It is very easy to make people feel “guilty” about failure in prayer because we all fall short.
That is not the purpose of this article. Here, we want to give you some tangible tools to assist you in your prayer life. Nowhere in the Gospels do we read where Jesus instructed His disciples how to preach well–how to project, gesticulate, or prepare a sermon–but He went into much detail as to how to pray well, how to be humble and obedient, and what to pray for.
Most Americans profess to believe in prayer. Comparatively few follow through, as they know they should. During a recent survey of over 17,000 people in a major evangelical denomination, it was found that those interviewed prayed an average of five minutes a day. Of 2,000 pastors and wives who were interviewed, it was disclosed that they averaged only seven minutes of prayer a day. We can assume that these people were above average in their interest in prayer.
It is a demonstrable fact that kneeology will do far more good than all this world’s theology, It is said that the army of God advances on its knees. As Christian soldiers, we should all be “prayer warriors,” not “prayer paupers,” If we go out into spiritual battle on only five minutes of prayer a day, we are like a soldier going into battle with only a slingshot.
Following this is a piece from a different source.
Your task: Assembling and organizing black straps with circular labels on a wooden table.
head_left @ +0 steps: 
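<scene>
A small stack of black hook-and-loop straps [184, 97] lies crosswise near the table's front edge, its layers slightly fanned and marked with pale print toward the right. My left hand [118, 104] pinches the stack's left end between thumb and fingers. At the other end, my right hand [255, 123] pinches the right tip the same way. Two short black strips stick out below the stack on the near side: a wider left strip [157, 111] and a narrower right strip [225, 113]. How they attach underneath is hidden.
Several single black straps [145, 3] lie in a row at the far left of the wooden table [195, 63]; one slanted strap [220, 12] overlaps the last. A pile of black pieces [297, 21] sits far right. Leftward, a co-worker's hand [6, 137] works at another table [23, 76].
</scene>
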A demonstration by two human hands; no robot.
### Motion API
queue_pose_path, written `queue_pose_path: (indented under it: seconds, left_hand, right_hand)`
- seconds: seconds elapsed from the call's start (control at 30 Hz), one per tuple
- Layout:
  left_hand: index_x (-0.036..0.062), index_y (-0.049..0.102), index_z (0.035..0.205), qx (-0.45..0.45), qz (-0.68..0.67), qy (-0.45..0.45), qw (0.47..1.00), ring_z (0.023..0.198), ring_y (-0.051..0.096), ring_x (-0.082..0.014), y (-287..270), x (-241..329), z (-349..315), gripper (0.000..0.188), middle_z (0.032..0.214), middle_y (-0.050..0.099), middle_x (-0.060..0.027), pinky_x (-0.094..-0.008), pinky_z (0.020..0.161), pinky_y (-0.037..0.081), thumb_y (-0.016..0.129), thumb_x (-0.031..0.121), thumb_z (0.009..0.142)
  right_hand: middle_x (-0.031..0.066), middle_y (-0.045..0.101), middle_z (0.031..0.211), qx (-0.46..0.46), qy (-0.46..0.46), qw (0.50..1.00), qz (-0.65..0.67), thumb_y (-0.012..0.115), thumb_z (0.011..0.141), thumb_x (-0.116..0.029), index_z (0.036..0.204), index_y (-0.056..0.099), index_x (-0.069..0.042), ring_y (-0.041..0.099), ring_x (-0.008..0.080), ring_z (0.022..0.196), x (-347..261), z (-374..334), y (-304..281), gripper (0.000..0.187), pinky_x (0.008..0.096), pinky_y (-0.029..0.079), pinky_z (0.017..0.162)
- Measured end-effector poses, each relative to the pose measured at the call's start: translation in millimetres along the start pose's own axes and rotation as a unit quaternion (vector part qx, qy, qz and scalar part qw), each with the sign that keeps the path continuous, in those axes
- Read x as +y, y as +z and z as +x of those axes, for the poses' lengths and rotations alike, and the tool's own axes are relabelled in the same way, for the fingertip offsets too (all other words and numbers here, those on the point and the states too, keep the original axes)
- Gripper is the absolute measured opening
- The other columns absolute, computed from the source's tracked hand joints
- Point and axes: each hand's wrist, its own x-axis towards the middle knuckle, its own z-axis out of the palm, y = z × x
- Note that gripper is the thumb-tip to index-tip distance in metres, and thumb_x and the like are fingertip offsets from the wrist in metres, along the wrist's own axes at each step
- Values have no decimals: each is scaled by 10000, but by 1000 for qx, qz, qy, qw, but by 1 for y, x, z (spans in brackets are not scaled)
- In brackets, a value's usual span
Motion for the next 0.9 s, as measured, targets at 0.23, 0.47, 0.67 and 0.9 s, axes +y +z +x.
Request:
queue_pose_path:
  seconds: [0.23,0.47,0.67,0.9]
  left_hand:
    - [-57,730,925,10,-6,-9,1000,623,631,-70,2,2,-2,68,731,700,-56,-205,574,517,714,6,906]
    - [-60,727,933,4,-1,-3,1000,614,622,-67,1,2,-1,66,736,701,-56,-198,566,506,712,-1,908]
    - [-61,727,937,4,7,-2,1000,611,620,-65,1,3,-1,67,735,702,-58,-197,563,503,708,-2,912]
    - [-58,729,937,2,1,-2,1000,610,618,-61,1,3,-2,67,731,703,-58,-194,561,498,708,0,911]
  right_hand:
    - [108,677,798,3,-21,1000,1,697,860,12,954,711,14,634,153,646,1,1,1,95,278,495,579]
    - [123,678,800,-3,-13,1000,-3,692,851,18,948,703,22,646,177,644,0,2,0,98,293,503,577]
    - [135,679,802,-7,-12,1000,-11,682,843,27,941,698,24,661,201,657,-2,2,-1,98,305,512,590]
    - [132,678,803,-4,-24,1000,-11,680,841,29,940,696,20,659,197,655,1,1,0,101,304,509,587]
It is true that Satan hinders prayer, but prayer also hinders Satan. Deception is his only armor. God’s Word penetrates that armor and exposes him. Satan must indeed tremble when he sees the weakest Bible-believing and Bible-obeying Christian on his knees because he knows the potential of answered prayer. It is the gateway to his demise. He will do everything in his power to prevent you from praying effectively. It is sometimes overlooked that the final article of a Christian’s armor is prayer. “Praying always with all prayer and supplication in the Spirit, and watching thereunto with all perseverance and supplication for all saints” (Ephesians 6:18).
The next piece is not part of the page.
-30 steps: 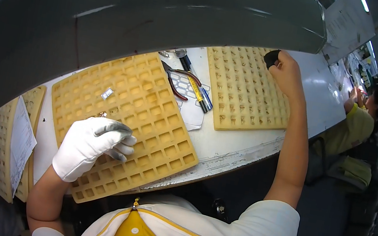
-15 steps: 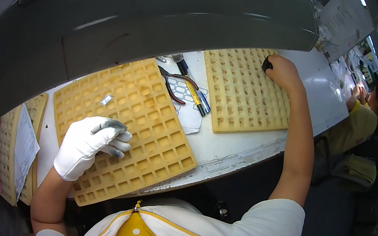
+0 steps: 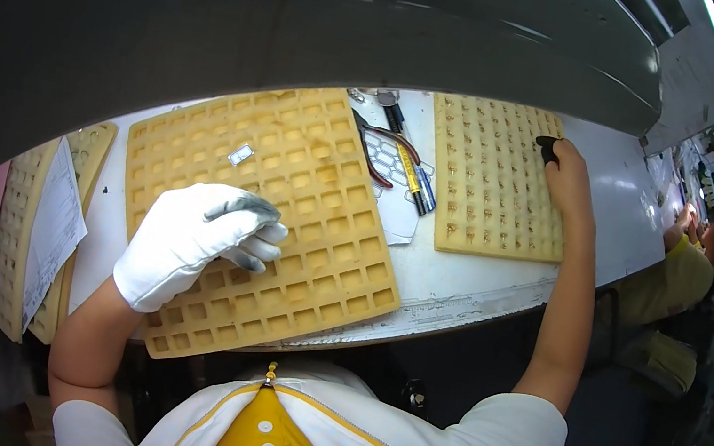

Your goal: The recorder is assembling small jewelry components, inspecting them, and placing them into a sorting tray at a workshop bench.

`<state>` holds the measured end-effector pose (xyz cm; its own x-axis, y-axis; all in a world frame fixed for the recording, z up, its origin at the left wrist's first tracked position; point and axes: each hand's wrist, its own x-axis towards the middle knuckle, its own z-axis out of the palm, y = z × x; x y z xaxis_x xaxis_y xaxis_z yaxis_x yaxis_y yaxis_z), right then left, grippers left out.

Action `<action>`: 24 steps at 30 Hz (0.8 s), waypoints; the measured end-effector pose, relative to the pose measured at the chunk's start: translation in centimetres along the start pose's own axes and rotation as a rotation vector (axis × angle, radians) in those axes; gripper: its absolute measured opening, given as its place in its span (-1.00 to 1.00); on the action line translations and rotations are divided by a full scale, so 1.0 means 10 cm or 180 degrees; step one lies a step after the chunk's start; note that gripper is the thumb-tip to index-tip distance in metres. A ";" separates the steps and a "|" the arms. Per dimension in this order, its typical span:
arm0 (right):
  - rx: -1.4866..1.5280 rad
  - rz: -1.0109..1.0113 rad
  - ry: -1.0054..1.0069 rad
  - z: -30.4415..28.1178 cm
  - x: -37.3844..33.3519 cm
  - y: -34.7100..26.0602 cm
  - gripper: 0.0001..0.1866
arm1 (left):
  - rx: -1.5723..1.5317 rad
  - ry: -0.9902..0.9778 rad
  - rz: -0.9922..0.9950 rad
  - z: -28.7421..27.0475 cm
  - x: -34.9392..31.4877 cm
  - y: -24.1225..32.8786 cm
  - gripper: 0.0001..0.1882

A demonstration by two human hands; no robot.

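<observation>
Now left hand (image 3: 194,239) in white glove rests on near yellow foam grid tray (image 3: 284,201), fingers curled narrow, pinching something too hidden to tell. Bare right hand (image 3: 565,169) grips small black part (image 3: 546,146) over far yellow grid tray (image 3: 488,184). Pliers (image 3: 380,146) between trays.

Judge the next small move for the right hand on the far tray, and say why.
Probably lift the pinched piece clear of its cell: the right hand already has its black-capped fingertips down on the right tray, while the gloved left hand rests on the left tray.
</observation>
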<state>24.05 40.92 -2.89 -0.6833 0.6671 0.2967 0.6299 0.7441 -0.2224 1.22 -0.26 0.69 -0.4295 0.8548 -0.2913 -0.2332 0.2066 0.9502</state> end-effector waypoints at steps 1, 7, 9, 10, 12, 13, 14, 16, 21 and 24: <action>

Prayer is not a “gadget” we use when nothing else works. Prayer is the Father’s invitation to visit Him. Prayer should come before anything else, not as an afterthought. Prayer is the lubricant in the machinery of life. Jesus recognized there would be times when men would not really quite believe that their prayers would be answered, and as a result He gave much instruction and encouragement in prayer. He often repeated in one form or another that we are to “have faith in God” (Mark 11:22), and that “all things are possible with God” (Mark 10:27).
Communicating With God
God communicates to us through His Word, the Bible. We communicate to God through prayer. It is always God’s will for us to pray. Prayer is not an option; it is a command! Prayer provides power, poise, peace, and purpose. The more we pray, the more God-conscious we become. A rich prayer life is mandatory if we are to grow in the grace and knowledge of God. We will not enter into the Kingdom of God without it. It is just that important. Years ago, Dale Carnegie wrote a best seller, How To Win Friends and Influence People. To know how to befriend God and influence Him is far more important than knowing how to speak to man.
God also wrote a best seller. It is called the Holy Bible. In it, He says…
“Continue in prayer, and watch in the same with thanksgiving” (Colossians 4:2),
“Pray without ceasing” (1 Thessalonians 5:17).
“… men ought always to pray, and not to faint” (Luke 18:1).
“… Continuing instant [diligent] in prayer” (Romans 12:12).
“… without ceasing I have remembrance of thee in my prayers night and day” (2 Timothy 1:3)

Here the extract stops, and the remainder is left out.